Print exactly the lines from the line with "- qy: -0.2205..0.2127" to the last line of the data, please, both included.

***** DATASET CONTENT *****

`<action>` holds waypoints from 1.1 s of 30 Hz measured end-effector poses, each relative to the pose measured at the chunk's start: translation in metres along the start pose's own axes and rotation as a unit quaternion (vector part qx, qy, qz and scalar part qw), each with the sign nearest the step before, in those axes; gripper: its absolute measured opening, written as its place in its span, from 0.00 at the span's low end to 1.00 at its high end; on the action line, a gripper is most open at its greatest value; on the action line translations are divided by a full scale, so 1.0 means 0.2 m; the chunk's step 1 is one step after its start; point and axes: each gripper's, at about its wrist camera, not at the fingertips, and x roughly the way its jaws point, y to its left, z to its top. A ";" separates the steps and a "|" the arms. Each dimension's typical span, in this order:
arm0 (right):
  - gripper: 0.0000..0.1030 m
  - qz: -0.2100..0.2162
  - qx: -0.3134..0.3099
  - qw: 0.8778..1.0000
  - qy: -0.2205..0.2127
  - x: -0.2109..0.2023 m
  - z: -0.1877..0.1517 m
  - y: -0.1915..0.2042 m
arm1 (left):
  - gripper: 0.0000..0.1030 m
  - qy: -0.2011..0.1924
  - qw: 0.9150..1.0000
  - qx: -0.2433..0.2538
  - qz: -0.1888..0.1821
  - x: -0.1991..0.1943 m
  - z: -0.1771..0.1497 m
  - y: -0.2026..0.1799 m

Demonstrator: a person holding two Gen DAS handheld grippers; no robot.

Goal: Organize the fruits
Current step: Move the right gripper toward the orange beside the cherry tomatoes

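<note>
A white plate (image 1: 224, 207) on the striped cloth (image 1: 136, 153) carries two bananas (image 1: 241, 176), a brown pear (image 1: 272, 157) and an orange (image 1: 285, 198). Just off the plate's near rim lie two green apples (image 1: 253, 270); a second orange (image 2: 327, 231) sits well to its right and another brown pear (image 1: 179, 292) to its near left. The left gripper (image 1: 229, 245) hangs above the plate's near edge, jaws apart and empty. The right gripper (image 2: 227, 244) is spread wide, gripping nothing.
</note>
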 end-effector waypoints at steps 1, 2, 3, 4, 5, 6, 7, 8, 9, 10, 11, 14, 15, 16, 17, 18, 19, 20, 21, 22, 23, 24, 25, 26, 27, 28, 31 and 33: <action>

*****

RESULT OF THE TASK.
  - qy: -0.2205..0.2127
  - x: -0.2109..0.2023 m
  - z: -0.1877..0.1517 m
  - y: -0.1915..0.2042 m
arm1 (left):
  - gripper: 0.0000..0.1030 m
  - qy: -0.2011..0.1924
  - qw: 0.9150..1.0000
  - qx: -0.2433..0.2538
  - qz: -0.1888..0.1821
  - x: -0.1991..0.1943 m
  - z: -0.1771..0.1497 m
  - y: -0.2026..0.1799 m

Demonstrator: a person holding two Gen DAS handheld grippers; no robot.

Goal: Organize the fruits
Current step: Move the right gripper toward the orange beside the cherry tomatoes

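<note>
A white plate (image 1: 224, 207) on the striped cloth (image 1: 136, 153) carries two bananas (image 1: 241, 176), a brown pear (image 1: 272, 157) and an orange (image 1: 285, 198). Just off the plate's near rim lie two green apples (image 1: 253, 270); a second orange (image 2: 327, 231) sits well to its right and another brown pear (image 1: 179, 292) to its near left. The left gripper (image 1: 229, 245) hangs above the plate's near edge, jaws apart and empty. The right gripper (image 2: 227, 244) is spread wide, gripping nothing.
</note>
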 end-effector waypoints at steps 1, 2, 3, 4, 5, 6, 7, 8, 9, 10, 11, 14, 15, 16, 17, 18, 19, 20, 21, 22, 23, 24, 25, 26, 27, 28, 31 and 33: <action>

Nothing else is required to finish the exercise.